Exercise requirements →
A faithful transcription of all the data, images excluded, is the required answer.
━━━
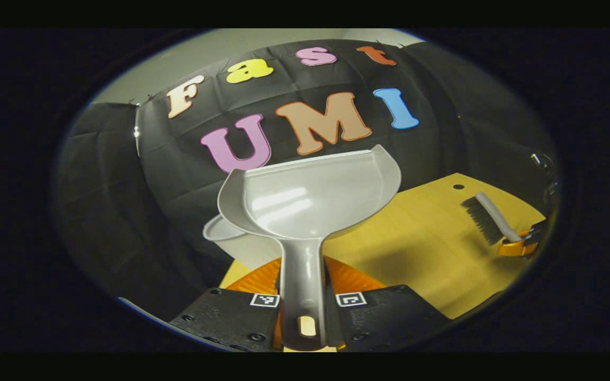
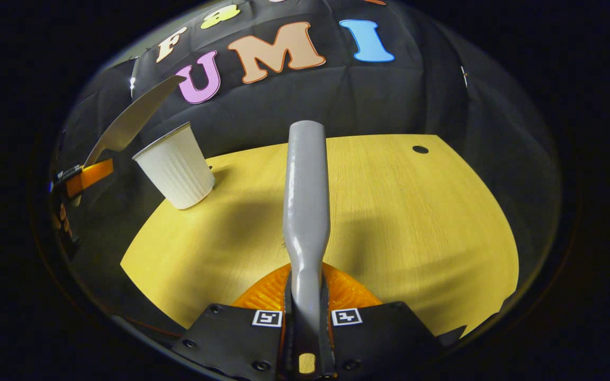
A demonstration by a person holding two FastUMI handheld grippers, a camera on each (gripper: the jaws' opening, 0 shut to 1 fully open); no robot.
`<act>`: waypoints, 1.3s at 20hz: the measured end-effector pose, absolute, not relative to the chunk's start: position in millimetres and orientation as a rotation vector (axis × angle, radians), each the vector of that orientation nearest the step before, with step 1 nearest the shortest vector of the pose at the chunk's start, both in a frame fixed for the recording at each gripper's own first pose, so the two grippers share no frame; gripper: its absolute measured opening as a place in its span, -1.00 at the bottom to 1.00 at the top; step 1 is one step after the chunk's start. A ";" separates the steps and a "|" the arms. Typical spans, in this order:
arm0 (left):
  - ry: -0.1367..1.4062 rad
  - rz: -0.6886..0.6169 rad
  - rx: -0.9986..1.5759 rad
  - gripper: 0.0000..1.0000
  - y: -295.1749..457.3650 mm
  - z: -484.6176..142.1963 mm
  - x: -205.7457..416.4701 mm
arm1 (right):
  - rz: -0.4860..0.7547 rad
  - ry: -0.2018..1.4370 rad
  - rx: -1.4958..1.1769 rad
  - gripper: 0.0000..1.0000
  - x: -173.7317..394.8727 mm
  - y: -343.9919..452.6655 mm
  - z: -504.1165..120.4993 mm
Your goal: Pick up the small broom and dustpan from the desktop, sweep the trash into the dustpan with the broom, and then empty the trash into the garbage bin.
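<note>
My left gripper (image 1: 303,296) is shut on the handle of the grey dustpan (image 1: 310,196), whose scoop faces me with only glare inside. Just below the scoop's left edge peeks the rim of the white ribbed cup (image 1: 223,233) that serves as the bin. In the right gripper view the dustpan (image 2: 130,119) is seen edge-on, raised and tilted above and left of the cup (image 2: 175,166). My right gripper (image 2: 305,301) is shut on the grey broom handle (image 2: 306,201), which points out over the yellow desktop (image 2: 416,238). The broom's dark bristles (image 1: 482,219) hang above the table at the right.
The cup stands near the desktop's left corner, close to the edge. A small round hole (image 2: 420,149) marks the far right of the tabletop. Black cloth walls close in behind and to the left of the table.
</note>
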State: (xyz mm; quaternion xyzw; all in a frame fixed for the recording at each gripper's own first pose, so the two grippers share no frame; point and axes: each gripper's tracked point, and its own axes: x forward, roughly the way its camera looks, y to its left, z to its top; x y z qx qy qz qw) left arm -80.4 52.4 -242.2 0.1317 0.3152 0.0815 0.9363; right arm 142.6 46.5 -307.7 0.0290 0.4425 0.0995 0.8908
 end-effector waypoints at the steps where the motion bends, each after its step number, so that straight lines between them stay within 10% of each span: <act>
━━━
Response to this task →
A demonstration by a person holding two FastUMI handheld grippers, a camera on each (gripper: the jaws' opening, 0 shut to 1 fully open); no robot.
`<act>`: waypoints, 1.3s at 20hz: the measured end-effector pose, absolute, not relative to the chunk's start: position in millimetres and orientation as a rotation vector (axis × angle, radians), each the vector of that orientation nearest the step before, with step 1 nearest the shortest vector of the pose at the chunk's start, both in a frame fixed for the recording at each gripper's own first pose, so the two grippers share no frame; gripper: its absolute measured opening as a place in its span, -1.00 at the bottom to 1.00 at the top; step 1 is one step after the chunk's start. A ";" separates the steps and a "|" the arms. Typical spans, in this order:
arm0 (left):
  - ry: -0.1367..1.4062 rad
  - rz: -0.6886..0.6169 rad
  - rx: -0.9986..1.5759 rad
  - gripper: 0.0000..1.0000
  - y: -295.1749..457.3650 mm
  - z: -484.6176..142.1963 mm
  - x: -205.7457..416.4701 mm
arm1 (right):
  - rz: -0.4860..0.7547 rad
  - ry: -0.2018..1.4370 rad
  - rx: -1.4958..1.1769 rad
  - gripper: 0.0000..1.0000
  - x: -173.7317..394.8727 mm
  - y: -343.9919..452.6655 mm
  - z: -504.1165..120.4993 mm
Your goal: Pick up the small broom and dustpan from the desktop, sweep the trash into the dustpan with the broom, and then empty the trash into the garbage bin.
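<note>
My left gripper (image 1: 303,296) is shut on the handle of the grey dustpan (image 1: 310,196), whose scoop faces me with only glare inside. Just below the scoop's left edge peeks the rim of the white ribbed cup (image 1: 223,233) that serves as the bin. In the right gripper view the dustpan (image 2: 130,119) is seen edge-on, raised and tilted above and left of the cup (image 2: 175,166). My right gripper (image 2: 305,301) is shut on the grey broom handle (image 2: 306,201), which points out over the yellow desktop (image 2: 416,238). The broom's dark bristles (image 1: 482,219) hang above the table at the right.
The cup stands near the desktop's left corner, close to the edge. A small round hole (image 2: 420,149) marks the far right of the tabletop. Black cloth walls close in behind and to the left of the table.
</note>
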State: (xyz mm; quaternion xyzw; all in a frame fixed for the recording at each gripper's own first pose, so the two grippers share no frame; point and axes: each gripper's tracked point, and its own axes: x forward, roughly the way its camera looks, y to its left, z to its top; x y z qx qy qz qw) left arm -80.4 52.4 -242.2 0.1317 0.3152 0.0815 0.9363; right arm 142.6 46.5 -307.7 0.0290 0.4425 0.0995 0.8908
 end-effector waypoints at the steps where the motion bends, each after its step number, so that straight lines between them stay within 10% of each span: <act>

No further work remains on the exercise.